- PROBLEM TO WORK ON: Without the pictures, can you quote each line below exactly?

★ ★ ★

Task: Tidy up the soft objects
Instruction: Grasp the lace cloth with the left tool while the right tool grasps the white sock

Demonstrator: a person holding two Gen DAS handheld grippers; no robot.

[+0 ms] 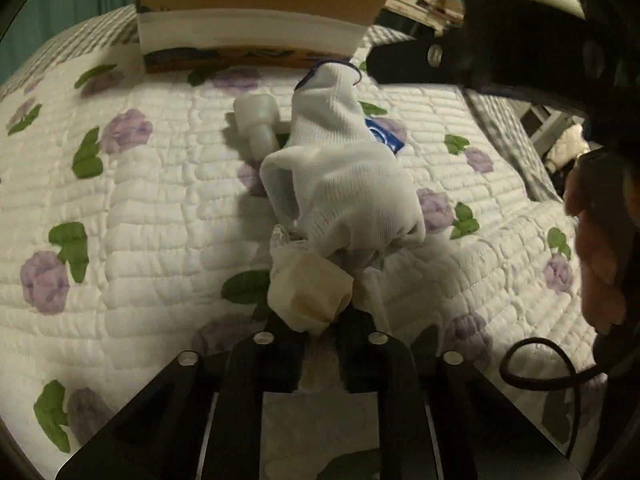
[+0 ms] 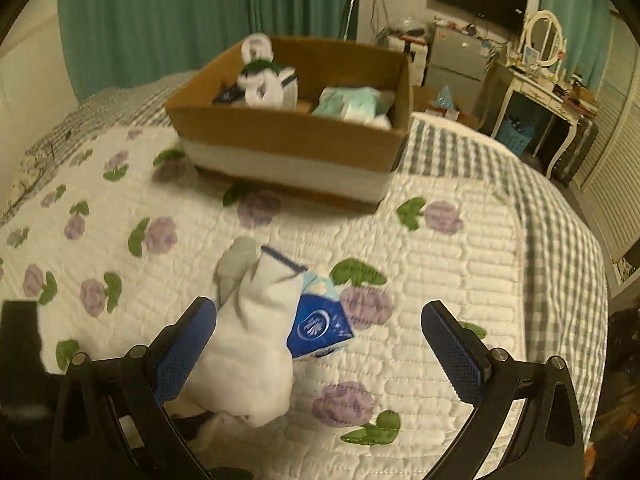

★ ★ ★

- RESULT OF THIS TASK:
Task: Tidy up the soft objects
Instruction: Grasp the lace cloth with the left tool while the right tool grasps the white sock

Demonstrator: a person holding two Gen DAS handheld grippers; no robot.

[+0 ms] 
[+0 ms] 

There's nothing more to this exercise.